If you like using bacon, pancetta, salt pork, or any other render-able pork product (that is, any pork product whose white bits melt into an intoxicating liquid fat), let me introduce you to guanciale, pancetta’s overly-easy-to-make (but under-utilized) Italian cousin. Though it is even less lean than pancetta or bacon, guanciale lends a porkier flavor than both.
“Guancia” is Italian for cheek. The jowl of a pig—after it’s seasoned, salted, and cured—becomes firm and dark, the fat silky rich, with the meat transformed into a pinkish vehicle of deep pig flavor.
Though pork belly and its offspring have become more available in some supermarkets, pig jowls have not. (Shocking, right?) So I sourced them from Houde Family Farm, an online purveyor of pork parts. Delivery was fast and well-priced, and the farm’s care and quality were outstanding. Freshness is the most important consideration when making homemade charcuterie, so be sure to be home for the meat delivery—sadly, jowls will not cure by themselves on your porch.
I wanted to develop a method that was doable at home, yet resulted in a farm-made taste and texture. The recipe and technique are quite simple, and it is very easy to achieve a professional quality with your kitchen and fridge. After many tests, I realized that with consistent conditions and redistribution of the salt and sugar mixture, it’s difficult to mess this up.
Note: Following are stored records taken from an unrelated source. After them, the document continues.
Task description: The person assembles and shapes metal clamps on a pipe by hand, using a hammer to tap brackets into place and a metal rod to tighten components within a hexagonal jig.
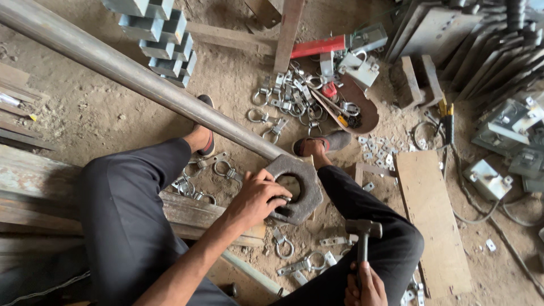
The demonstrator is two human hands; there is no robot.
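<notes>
**Hands at hexagonal plate, floor level**

Right hand point(366, 288), partly cut off at the frame edge, grips hammer point(362, 238). Left hand point(258, 197) grasps something small, hidden by fingers, inside hexagonal plate point(297, 190) at pipe point(141, 79) end, between 2 knees. Clamps point(289, 93) litter the floor.

Workshop floor, seen from above

A long pipe point(141, 79) runs from upper left down to a ring plate point(294, 190) between the knees; clamps point(294, 99) lie behind it, a board point(433, 215) to its right.
</notes>
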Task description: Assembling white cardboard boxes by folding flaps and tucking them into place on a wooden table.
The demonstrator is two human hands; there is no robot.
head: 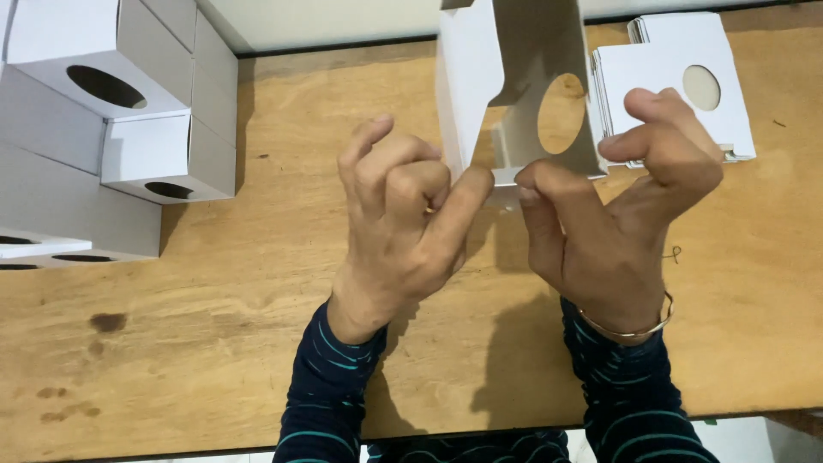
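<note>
A half-folded white cardboard box (470,77) with a round hole in one panel is held above the wooden table (257,326). My left hand (403,223) pinches its lower left edge with thumb and forefinger. My right hand (609,214) grips the lower right flap, thumb pressed near the bottom fold and index finger curled over the panel's edge. Both wrists wear dark striped sleeves, and a thin bangle sits on the right wrist.
Several assembled white boxes (163,146) with round holes are stacked at the left side. A pile of flat white box blanks (677,86) with round cut-outs lies at the back right. A wall edge runs along the table's far side.
</note>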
You will be a master of ancient Italian meat-curing before you know it. Bust the guanciale out any time you want to impress your foodie friends, or just to have some of the deepest, richest pork flavor you’ve ever tasted.
First, remove all glands from the meat side of the cheek. They’re clearly visible (raised above the surface and light brown) and are easy to remove with a sharp knife. Make sure to also remove the piece that attaches the gland to the jowl.
Mix the remaining ingredients thoroughly so that the cure is evenly distributed. Feel free to play around with different spices. Though I like the simpler combination of just salt, sugar, peppercorns and thyme, I also liked juniper berries, bay leaf, and garlic (just make sure to grind them up in a spice grinder beforehand).
Place the cleaned jowl and cure mixture in a zip-lock bag, and lay it on a flat surface in your fridge. Rotate the bag daily until the jowl feels firm, which takes about 5 to 7 days.
Next, remove the jowl from the bag and rinse it well with cold water. (Rinsing the jowl completely will ensure that your guanciale does not become overly salty.)
Pat the entire jowl dry. This step is very important as extra moisture can cause bacteria to develop.
Poke a hole through the meat with a paring knife. Be sure not to make the incision too close to the edge of the meat or the hole will break through during the drying stage as the meat shrinks.
Thread a piece of butcher twine through the hole for hanging. Placing the twine on the opening and pushing it through with a screwdriver worked for me.
I like to use the shelving in my refrigerator to tie up the jowl. Curing needs perfect conditions to do its work and to ensure safe and edible items. The right temperature and humidity are hard to achieve outside of your refrigerator. Let it hang until the meat feels solid, usually about 3 weeks.
Once it’s firm, untie the meat and remove it from the refrigerator.
Slice your guanciale to the desired thickness or as requested in a recipe. It will keep for up to 2 months (or longer) in the refrigerator.